Nesta quarta-feira (10), juízes divulgaram um manifesto contra a conduta do ministro da Justiça, Sérgio Moro, e da força-tarefa da Lava-Jato. O documento destaca as mensagens divulgadas pelo site The Intercept Brasil, por quebra de conduta ética do ex-juiz federal na condução do processo da Lava Jato. Moro era o magistrado responsável pela operação, que levou à prisão o ex-presidente Luiz Inácio Lula da Silva.
Segundo o manifesto, assinado por sete juízes, ex-líderes de entidades de magistrados, “as situações reportadas são tão graves, vexatórias e ilegais (nada tendo de normal) que nenhum juiz, em situação de rotina institucional, jamais enviaria correspondência a sua corregedoria comunicando que praticou quaisquer desses atos em seu cotidiano forense”, argumentam.
Na justificativa para a divulgação do manifesto, os magistrados se consideram num “dever ético” esclarecer à sociedade quanto a conduta praticada por Moro, “evitando qualquer forma de discursos enganosos que busquem transmitir à população o sentimento de que “é normal” a prática de atos ilícitos por magistrados e membros do Ministério Público”.
Leia também
Segundo o manifesto, a conduta teria revelado uma quebra do princípio da “imparcialidade da magistratura”. Confira o texto na íntegra:
****
MANIFESTAÇÃO PÚBLICA:
Os juízes que subscrevem a presente manifestação, diante das matérias veiculadas pelo site The Intercept Brasil, pela Folha de S.Paulo e, ultimamente, pela revista Veja, tendo como pano de fundo diálogos no âmbito da Operação Lava Jato, têm o dever ético de se comunicarem com a sociedade, de forma clara e transparente, evitando qualquer forma de discursos enganosos que busquem transmitir à população o sentimento de que “é normal” a prática de atos ilícitos por magistrados e membros do Ministério Público.
Magistrados comprometidos com os deveres do cargo, com o devido processo legal, com a ética e com a democracia têm a obrigação de não aceitar condutas como as traduzidas nas conversas reveladas por esses órgãos de imprensa – cujos teores, convém registrar, são de elevadíssima verossimilhança.

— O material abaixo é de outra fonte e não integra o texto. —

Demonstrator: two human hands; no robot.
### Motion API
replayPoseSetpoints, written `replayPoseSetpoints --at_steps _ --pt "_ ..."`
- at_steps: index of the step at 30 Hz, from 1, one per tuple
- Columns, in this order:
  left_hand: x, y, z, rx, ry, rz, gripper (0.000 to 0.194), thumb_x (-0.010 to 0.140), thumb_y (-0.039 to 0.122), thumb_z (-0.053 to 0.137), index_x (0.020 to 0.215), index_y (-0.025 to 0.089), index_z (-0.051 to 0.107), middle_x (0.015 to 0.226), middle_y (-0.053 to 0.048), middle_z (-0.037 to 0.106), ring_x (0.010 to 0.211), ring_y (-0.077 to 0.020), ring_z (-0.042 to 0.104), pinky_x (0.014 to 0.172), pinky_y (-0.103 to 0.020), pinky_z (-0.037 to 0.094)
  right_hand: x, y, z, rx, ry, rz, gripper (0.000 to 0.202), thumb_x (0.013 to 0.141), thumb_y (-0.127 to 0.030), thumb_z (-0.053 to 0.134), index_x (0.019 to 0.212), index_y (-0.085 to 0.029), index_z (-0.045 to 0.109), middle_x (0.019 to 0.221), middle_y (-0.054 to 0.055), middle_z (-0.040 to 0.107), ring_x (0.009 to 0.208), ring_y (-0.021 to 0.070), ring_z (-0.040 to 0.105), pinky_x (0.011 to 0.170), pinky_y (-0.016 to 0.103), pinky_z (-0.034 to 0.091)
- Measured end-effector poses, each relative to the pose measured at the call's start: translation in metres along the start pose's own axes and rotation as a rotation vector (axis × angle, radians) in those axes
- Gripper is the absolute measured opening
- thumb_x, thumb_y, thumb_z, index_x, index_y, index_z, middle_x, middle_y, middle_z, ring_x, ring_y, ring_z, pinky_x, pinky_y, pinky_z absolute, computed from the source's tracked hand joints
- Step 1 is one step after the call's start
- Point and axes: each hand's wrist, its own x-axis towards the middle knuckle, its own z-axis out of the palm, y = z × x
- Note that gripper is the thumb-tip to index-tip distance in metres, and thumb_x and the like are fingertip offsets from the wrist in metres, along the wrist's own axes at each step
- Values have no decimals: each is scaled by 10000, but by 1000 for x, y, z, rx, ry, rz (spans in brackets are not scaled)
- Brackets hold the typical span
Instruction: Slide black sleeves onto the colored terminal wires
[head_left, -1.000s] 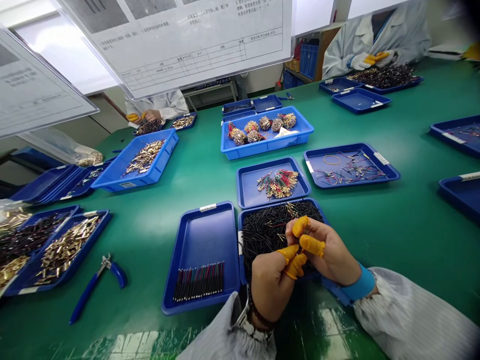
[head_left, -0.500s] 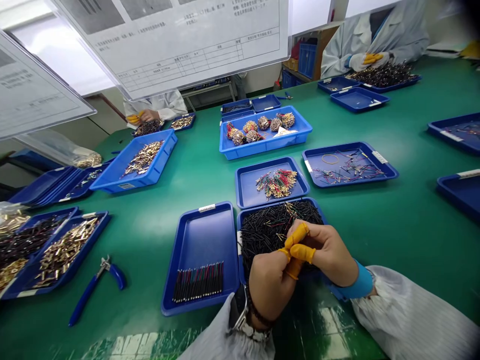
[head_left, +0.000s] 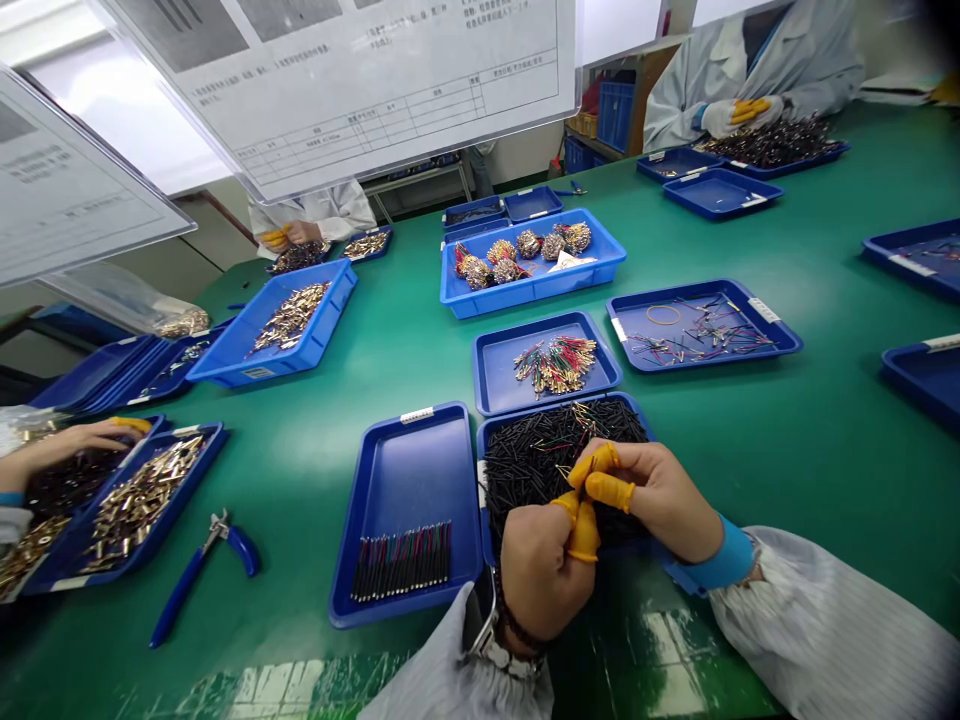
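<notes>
My left hand (head_left: pixel 546 568) and my right hand (head_left: pixel 656 492) meet above a blue tray of short black tubes (head_left: pixel 517 460). Both are closed, with yellow covers on thumbs and fingertips. Whatever lies between the fingertips is too small to make out. Some thin wires with gold ends (head_left: pixel 581 415) rest on the black tubes. Left of that tray, a row of black-sleeved wires (head_left: pixel 403 562) lies in another blue tray (head_left: pixel 409 440). Behind my hands, a tray holds a pile of coloured wires with gold ends (head_left: pixel 559 365).
Blue-handled pliers (head_left: pixel 202 570) lie at the left, near trays of brass parts (head_left: pixel 150 490). A co-worker's hand (head_left: pixel 71 445) reaches into the far-left tray. A bin of wire bundles (head_left: pixel 532 290) stands behind. Printed sheets (head_left: pixel 360 100) hang above.
My fingertips have shifted slightly, with the left finger and thumb a little more apart from the right ones. A co-worker's hand has come in at the left edge.
</notes>
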Motion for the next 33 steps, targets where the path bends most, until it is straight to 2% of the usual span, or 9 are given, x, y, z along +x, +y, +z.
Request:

A rigor, mesmo antes dessas notícias, os integrantes da Operação Lava Jato em Curitiba já eram acusados de práticas ilegais. Agora, o que é trazido a público, especialmente no que diz respeito à atuação do ex-juiz Sergio Moro, mas também do coordenador da Força-Tarefa, Deltan Dallangnol, são situações absolutamente inconcebíveis, inclusive com indevida exposição de ministros do Supremo Tribunal Federal que, segundo as mensagens, integrariam combinação feita em relação às investigações.
Antecedem as referências ao STF, diálogos que estarrecem ao desvelar uma subversão na atuação institucional patrocinadas por Moro e Dallangnol – o então julgador e o acusador – em mensagens que apontam a) troca de impressões privadas sobre atos processuais, com Moro fazendo sugestões oficiosas de diligências, b) o ex-juiz reclamando da demora de novas Operações, ou c) insinuando que ações penais contra potenciais “apoiadores políticos” da Lava Jato estavam clamorosamente prescritas e não deveriam prosseguir.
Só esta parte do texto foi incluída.